O trabalho intitulado “Análise de uma cadeia de valor na integração transfronteiriça. O valor da cadeia agroalimentar no Minho partilhado”, escrito por Carlos M. Fernández-Jardón Fernández e Xavier Martinez Cobas, visa analisar uma cadeia de valor transfronteiriça específica (agroalimentar) na área do rio Minho, estimando o valor acrescentado bruto da cadeia de valor pelos municípios em ambas as partes do território.
Ana María López-Villuendas e Cristina del Campo são as autoras da obra intitulada “Análise da Convergência Económica na Eurorregião Galiza-Norte de Portugal no período 1980-2019”, com o objetivo de contribuir para a discussão geral da convergência real entre as regiões que constituem uma região transfronteiriça, num contexto de intensas relações de cooperação, como é o caso da Eurorregião Galiza-Norte de Portugal.
O trabalho de Serafin Pazos-Vidal, intitulado “Espanha esvaziada e os limites da mobilização territorial doméstica e da EU”, fornece uma discussão dos esforços fracassados de mobilização territorial de vários atores para enquadrar as prioridades e o mapeamento de ambos Estratégia demográfica e Política de Coesão da UE para fins de rent-seeking desde 2016.
Vincent Pijnenburg, em seu trabalho intitulado “Contemplações sobre e diretrizes práticas para a cooperação na fronteira holandesa-alemã, analisando a cooperação holandesa-alemã nas últimas décadas”, visa fornecer alguns princípios orientados para a prática para a cooperação transfronteiriça (CBC) que poderiam contribuir para fortalecer o seu impacto. O autor assume que a atenção ao CBC ainda é volátil, dependendo, entre outras coisas, das tendências políticas e econômicas.

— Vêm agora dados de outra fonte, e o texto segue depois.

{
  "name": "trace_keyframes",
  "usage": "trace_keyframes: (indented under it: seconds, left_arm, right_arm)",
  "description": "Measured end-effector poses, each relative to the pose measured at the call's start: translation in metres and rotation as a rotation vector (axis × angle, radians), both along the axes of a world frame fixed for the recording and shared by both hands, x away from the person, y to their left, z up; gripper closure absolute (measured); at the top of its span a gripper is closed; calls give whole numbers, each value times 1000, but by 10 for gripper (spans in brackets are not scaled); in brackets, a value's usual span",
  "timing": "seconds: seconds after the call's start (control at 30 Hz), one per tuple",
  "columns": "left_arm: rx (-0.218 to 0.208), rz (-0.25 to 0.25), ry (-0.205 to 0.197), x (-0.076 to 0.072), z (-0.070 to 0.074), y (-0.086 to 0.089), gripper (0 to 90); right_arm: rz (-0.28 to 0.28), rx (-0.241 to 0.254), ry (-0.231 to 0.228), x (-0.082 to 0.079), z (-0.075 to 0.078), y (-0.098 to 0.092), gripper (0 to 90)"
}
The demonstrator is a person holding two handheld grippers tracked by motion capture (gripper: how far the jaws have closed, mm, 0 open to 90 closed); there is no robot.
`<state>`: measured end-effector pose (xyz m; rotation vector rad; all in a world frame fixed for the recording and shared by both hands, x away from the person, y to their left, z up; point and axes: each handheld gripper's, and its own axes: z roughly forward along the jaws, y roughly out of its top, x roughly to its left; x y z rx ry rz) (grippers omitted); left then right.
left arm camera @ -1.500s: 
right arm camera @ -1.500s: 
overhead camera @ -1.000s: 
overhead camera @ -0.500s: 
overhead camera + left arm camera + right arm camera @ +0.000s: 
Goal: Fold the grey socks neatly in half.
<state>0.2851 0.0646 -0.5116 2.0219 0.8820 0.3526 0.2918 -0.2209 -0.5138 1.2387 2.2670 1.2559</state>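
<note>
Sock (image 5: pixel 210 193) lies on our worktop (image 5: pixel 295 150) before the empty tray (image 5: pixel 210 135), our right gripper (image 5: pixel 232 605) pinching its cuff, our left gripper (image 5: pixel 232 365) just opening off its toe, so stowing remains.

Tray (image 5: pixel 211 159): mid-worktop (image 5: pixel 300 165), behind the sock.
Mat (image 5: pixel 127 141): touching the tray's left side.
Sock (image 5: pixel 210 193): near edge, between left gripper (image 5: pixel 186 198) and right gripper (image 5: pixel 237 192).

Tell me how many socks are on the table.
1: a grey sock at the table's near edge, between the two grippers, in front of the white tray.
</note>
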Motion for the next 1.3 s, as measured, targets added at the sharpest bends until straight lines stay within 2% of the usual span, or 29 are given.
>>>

O trabalho intitulado “Turismo como motor para o desenvolvimento sustentável da Eurorregião. Insights da Eurorregião TATRY”, de Vanda Maráková e Lenka Dzúriková, visa identificar se o desenvolvimento do turismo na Eurorregião selecionada (TATRY) é sustentável no futuro. Para o efeito, examinam dados estatísticos e documentos que descrevem as atividades de cooperação para analisar o estado atual do desenvolvimento do turismo na Eurorregião TATRY e se o desenvolvimento do turismo na Eurorregião TATRY aborda o princípio da sustentabilidade.
Finalmente, os editores convidados agradecem a todos os colaboradores e acreditam que este número temático amplia a compreensão académica dos desenvolvimentos e desafios da colaboração inter-regional e transfronteiriça europeia. Também será informativo para profissionais e formuladores de políticas e programas de apoio público para as Eurorregiões. Agradecem também ao Programa Iacobus 2021 da Associação Europeia para a Cooperação Transfronteiriça Galiza Norte de Portugal, que apoiou uma estadia em que foi levantada a ideia desta Edição Especial e dados os primeiros passos finalizados neste Número Especial.